Gaming admin  

Imagining a camera shy black hole

Supermassive black holes they are greedy gravitational monsters weighing millions to billions of times the mass of our Sun. In fact, astronomers now offer that perhaps all the large galaxies in the observable Universe harbor one of these strange objects in their secret dark heart, and our Barred Spiral Milky Way itself is no exception. Our galaxy is haunted by its own dark-hungry heart, shrouded in a cloak of mystery, and has managed to keep its countless secrets well hidden from the prying eyes of curious astronomers. But despite their enormous mass and large numbers, supermassive black holes are notoriously camera-shy and have managed to escape being photographed.up to now. On April 10, 2019, the Event Horizon Telescope (EHT) revealed the first historical image of a supermassive black hole event horizon, which is the region beyond which not even light can escape the mighty and ruthless gravitational grip of the voracious dark beast. Although the existence of black holes has been theorized for more than two centuries, it was generally thought that it was impossible to observe them directly. Tea EHT is an international collaboration whose support in the US includes the National Science Foundation (NSF).

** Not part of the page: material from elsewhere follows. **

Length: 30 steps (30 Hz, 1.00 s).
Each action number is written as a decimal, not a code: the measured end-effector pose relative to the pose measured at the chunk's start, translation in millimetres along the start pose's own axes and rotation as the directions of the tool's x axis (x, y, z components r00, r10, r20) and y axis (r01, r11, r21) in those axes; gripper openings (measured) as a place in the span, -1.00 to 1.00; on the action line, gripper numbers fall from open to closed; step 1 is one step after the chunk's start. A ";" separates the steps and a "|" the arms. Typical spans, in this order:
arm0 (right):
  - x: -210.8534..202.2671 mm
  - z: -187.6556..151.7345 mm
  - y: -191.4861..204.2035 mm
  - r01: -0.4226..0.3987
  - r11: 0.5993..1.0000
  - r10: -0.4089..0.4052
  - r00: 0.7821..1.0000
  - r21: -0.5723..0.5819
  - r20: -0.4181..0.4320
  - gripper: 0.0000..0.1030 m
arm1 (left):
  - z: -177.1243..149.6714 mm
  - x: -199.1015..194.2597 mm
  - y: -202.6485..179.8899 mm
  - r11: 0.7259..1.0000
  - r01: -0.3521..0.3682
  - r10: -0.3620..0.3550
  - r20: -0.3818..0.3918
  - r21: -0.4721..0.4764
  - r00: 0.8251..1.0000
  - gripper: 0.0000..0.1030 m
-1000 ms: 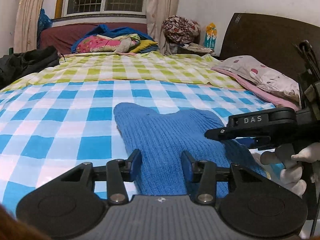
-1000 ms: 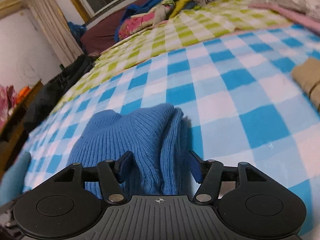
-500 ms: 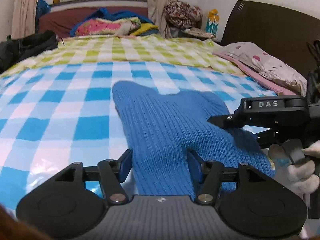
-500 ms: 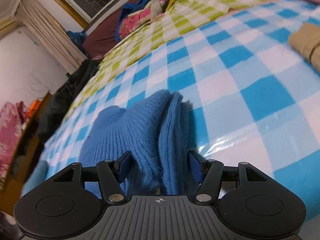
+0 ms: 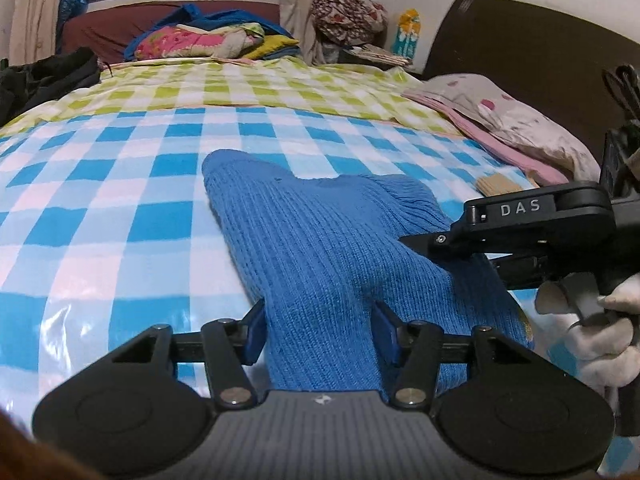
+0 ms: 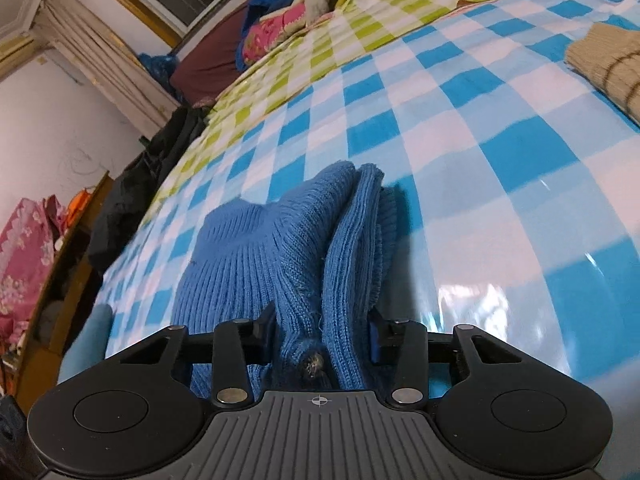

The recently revealed supermassive black hole weighs 6.5 trillion times the mass of our Sun. In contrast, the dark heart of our own galaxy is relatively light, at least by supermassive black hole standards, and weighs on the mother. millions (Opposite to trillion) times the solar mass. Our Milky Way’s resident gravitational beast has been named Sagittarius A * (pronounced Sagittarius – A-Star ), and is now a calm, elderly gravitational beast, only occasionally awakening from its peaceful slumber to nibble on a doomed wandering star or unfortunate gas cloud that has managed to travel too close to its jaws. When the Universe, our Galaxy and Sagittarius A * They were young, our resident beast glared at her quasar (the accretion disk surrounding a black hole), while he hungrily and carelessly dined on anything that managed to travel too close to where he was waiting. The ill-fated feast swirled down, down, into the waiting gravitational clutches of the then-young black hole, tumbling toward its inevitable doom from the surrounding dazzling accretion disk. Sagittarius A * he is considered to be asleep now, but from time to time he wakes up to dinner with the same greed as once, long ago, when he was a brilliant quasar illuminating the ancient Universe during its brand new youth. Sagittarius A * He is old and quiet now, but can still remember.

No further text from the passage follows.